It’s a fallacy if opinion among other, equally qualified experts, is mixed. Anyone can cherry-pick an expert to take the place of reasonable debate. Paul Krugman is an excellent economist, but a terrible polemicist. When he sticks to academic economics, such as the work on comparative advantage that got him the Nobel Prize, he’s excellent. But he’s a very partisan left-wing political polemicist, and has a history of writing editorials which contradict not just other economists, but his own published work.
This is true, and that’s the least objectionable part of his plan. The scarier parts are the various plans to borrow lots of money to spend on various industrial projects, bailouts, and infrastructure building.
The problem with infrastructure spending is that the people you’d be ‘putting to work’ are the ones who are already employed. Long gone are the days where you can take men off the bread lines and give them a pickaxe to swing.
Another problem is that infrastructure takes a hell of a long time to ramp up. The initial work would go to engineering and consulting firms, surveyors, lawyers, environmental consultants, and the like. That process would probably take so long that the recession will be over before you even break ground. Then you’ll be trying to hire workers in an economy that is recovering and needs those workers for other things.
There are a few infrastructure projects that are on the books already, have all the necessary prep work done, and could actually start hiring people in a timeframe measured in months instead of years. But there aren’t nearly enough of them to absorb the kind of infrastructure spending Obama is talking about.
But the biggest problem with this plan is that the money won’t go to necessary infrastructure - it will become a huge political slush fund that will be divvied up in Congress in a huge fire sale. When the government coffers are opened that wide, oversight dies. Corruption will increase. Every little piggie in the country will be pushing his way into the trough.
Would you say Congress has a history of allocating infrastructure funds efficiently? Before you answer, you might consider the fact that the levees in New Orleans were in substandard condition for years, through multiple congresses of both parties, while money was being spent on bridges to nowhere and other dubious projects.
Now that’s just stupid. Confiscate the money given to Haliburton? You mean the money paid for contracts they actually carried out? Did it occur to you that if a trillion dollars is spent on ‘infrastructure’, one of the chief recipients will no doubt be Haliburton and other large consulting/engineering firms?
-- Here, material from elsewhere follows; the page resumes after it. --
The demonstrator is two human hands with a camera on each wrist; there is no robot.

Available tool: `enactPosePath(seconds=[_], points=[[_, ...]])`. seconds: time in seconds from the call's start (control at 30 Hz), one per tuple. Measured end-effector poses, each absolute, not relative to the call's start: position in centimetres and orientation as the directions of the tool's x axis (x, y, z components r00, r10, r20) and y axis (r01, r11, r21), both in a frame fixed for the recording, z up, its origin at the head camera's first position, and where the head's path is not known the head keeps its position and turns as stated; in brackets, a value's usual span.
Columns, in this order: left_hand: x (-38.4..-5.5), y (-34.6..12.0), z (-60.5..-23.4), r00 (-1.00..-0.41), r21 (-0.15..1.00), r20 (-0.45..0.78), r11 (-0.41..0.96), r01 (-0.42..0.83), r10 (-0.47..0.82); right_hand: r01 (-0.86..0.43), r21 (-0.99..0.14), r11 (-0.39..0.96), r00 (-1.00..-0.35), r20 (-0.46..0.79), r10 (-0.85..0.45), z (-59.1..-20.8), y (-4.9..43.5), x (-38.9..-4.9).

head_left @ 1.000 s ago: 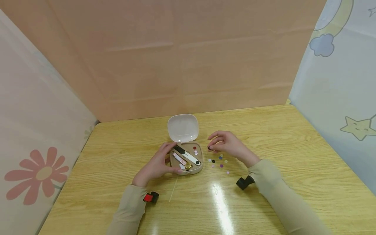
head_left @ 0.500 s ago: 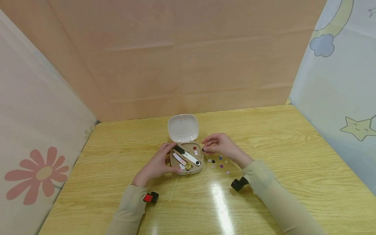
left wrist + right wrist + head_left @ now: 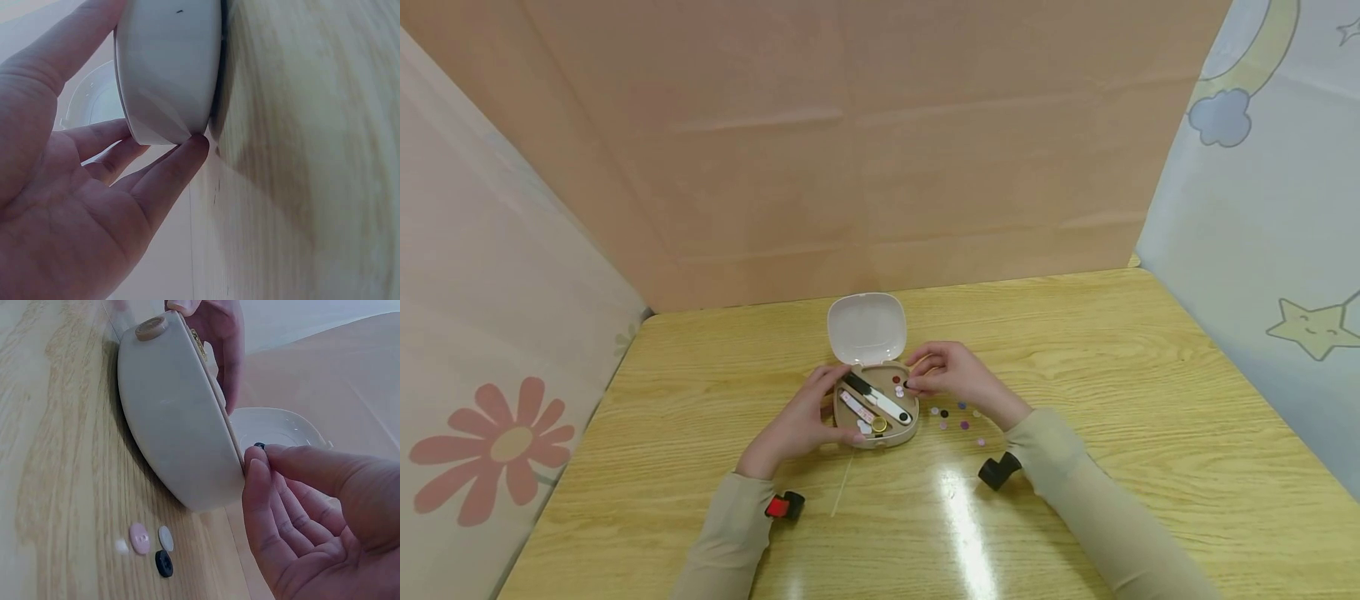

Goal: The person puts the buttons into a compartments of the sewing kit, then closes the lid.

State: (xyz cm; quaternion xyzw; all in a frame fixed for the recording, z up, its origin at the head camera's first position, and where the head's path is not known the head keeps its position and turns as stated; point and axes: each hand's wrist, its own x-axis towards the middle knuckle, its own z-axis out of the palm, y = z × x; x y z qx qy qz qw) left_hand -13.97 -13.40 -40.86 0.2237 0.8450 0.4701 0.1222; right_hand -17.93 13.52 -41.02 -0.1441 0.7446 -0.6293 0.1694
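A small cream sewing box (image 3: pixel 895 439) stands on the table with its lid (image 3: pixel 867 329) raised at the back. My left hand (image 3: pixel 797 425) holds its left side, thumb at the front edge and fingers farther back along the wall. Between thumb and index finger my right hand (image 3: pixel 962 375) pinches a dark button (image 3: pixel 259 445), right over the box's right-hand compartment. In that compartment lie a red button (image 3: pixel 896 379) and pale pink buttons (image 3: pixel 899 391). A white tool with a black end (image 3: pixel 887 406) lies diagonally, beside a pink-and-white strip (image 3: pixel 855 406) and a gold ring-shaped piece (image 3: pixel 879 424).
Several loose buttons lie on the table right of the box, among them a black button (image 3: pixel 164 564), a pink button (image 3: pixel 139 538) and a purple button (image 3: pixel 965 425). A thin pale strand (image 3: pixel 842 485) lies in front of the box. Fabric walls surround the table.
My right hand has moved left with the dark button, from above the table to over the box's right compartment. The left hand has stayed on the box.
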Motion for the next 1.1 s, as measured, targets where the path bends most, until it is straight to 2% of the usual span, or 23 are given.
enactPosePath(seconds=[0.13, 0.3, 1.1], points=[[-13.8, -13.1, -40.5, -0.875, 0.853, -0.004, 0.458, 0.250, 0.484, 0.004, -0.986, 0.166, -0.904, -0.074, -0.422, -41.0, 13.3, -18.0], [-14.6, -13.6, -42.1, -0.875, 0.847, 0.002, 0.465, 0.259, 0.484, -0.002, -0.985, 0.174, -0.908, -0.071, -0.413, -41.1, 13.1, -18.1], [-14.4, -13.6, -41.8, -0.880, 0.826, -0.003, 0.497, 0.265, 0.475, 0.006, -0.985, 0.174, -0.916, -0.075, -0.394, -41.2, 13.1, -18.0]])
Just about everyone. What do you think a business cycle recession is? It’s a correction. Inventory grows, productivity gains slow, people get laid off. That’s a correction to a supply imbalance. The inventories eventually drop, production increases, and people are re-hired.
Look, it’s no secret that much of the economic growth over the past two decades has been unsustainable. People were injecting money into the economy on the demand side by leveraging increasing home values in a real estate boom. The fed kept interests rates too low, for too long, causing holders of capital to find increasingly speculative and risky places to put their money. The left has been saying this for eight years - saying that the good Bush economy was smoke and mirrors because people were just spending their real-estate capital and keeping the economy afloat.
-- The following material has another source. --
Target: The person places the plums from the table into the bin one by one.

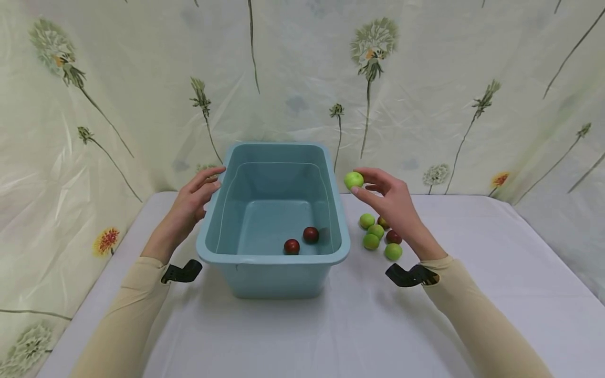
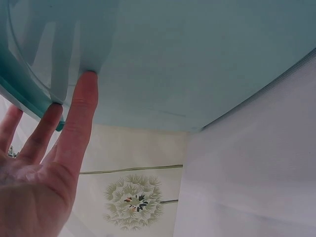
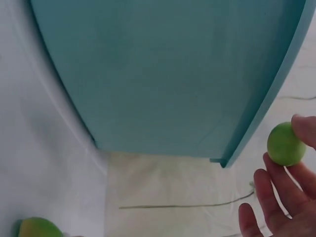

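Between thumb and fingertips, my right hand (image 1: pixel 385 197) pinches a small round green fruit (image 1: pixel 353 180), held in the air just right of the blue tub's rim. In the right wrist view this green fruit (image 3: pixel 285 144) shows beside the tub wall (image 3: pixel 173 79). My left hand (image 1: pixel 189 198) is at the left rim of the blue plastic tub (image 1: pixel 273 259), its fingers loosely extended. Seen from the left wrist, a finger (image 2: pixel 81 108) reaches the tub's outer wall (image 2: pixel 173 64). Inside the tub, two dark red fruits (image 1: pixel 291 247) lie on the floor near the front right.
Right of the tub, several green fruits (image 1: pixel 371 241) and two dark red fruits (image 1: pixel 393 237) lie grouped on the white tablecloth (image 1: pixel 472 252), below my right hand. A flower-printed sheet (image 1: pixel 293 68) hangs behind the table.
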`<state>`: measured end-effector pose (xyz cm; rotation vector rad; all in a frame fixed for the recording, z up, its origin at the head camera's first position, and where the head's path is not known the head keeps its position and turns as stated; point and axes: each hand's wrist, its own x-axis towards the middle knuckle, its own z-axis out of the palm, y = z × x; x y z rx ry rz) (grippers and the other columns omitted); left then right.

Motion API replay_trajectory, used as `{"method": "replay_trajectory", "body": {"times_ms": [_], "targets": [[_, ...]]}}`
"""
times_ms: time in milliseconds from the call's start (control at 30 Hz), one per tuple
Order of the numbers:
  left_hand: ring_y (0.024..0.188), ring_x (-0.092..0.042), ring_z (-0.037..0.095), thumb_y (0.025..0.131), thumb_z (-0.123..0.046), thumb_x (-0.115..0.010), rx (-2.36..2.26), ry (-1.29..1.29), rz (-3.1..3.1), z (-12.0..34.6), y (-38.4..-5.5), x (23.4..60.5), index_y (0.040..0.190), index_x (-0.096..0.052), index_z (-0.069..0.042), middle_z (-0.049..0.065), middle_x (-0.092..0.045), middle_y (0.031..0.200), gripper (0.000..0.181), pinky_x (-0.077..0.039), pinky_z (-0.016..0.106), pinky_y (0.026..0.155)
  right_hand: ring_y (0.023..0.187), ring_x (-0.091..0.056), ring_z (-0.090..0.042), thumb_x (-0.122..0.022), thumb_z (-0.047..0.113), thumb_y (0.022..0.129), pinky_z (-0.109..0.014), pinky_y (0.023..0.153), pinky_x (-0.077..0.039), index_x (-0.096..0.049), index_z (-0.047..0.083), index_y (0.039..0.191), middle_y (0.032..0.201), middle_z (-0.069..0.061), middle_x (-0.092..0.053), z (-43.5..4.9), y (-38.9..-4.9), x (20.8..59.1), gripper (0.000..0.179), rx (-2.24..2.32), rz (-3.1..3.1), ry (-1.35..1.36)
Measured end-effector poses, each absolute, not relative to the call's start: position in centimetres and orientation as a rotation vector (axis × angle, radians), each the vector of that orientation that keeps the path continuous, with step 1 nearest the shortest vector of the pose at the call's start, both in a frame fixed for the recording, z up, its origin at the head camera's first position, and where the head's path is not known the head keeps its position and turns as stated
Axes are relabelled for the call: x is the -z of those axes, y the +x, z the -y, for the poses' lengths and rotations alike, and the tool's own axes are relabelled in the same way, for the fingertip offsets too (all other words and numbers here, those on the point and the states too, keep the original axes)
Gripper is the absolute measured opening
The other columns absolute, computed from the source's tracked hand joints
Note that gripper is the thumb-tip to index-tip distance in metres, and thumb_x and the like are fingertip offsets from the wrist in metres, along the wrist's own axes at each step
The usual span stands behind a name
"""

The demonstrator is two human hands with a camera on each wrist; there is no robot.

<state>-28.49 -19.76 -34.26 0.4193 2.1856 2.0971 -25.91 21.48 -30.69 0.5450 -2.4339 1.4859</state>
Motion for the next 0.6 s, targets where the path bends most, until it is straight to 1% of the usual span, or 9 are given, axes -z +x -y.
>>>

Well, that’s largely true. Now the real estate bubble has collapsed, exposing the incredibly high debt positions of everyone. There’s no more money to borrow to keep the economy expanding. In fact, people have to take the money they earn and start paying down the debt, so we have to contract the economy to restore some balance. That’s the correction, and it needs to happen.
What happened to the deficit hawks on the left? The ones who claimed that it was Republicans who were the fiscal liberals who ran big deficits? The ones who claimed that Bush’s deficits would eventually bankrupt the country? Now Obama’s talking about running a trillion dollar deficit and engaging in an orgy of spending, and suddenly all those fiscally conservative liberals are completely silent.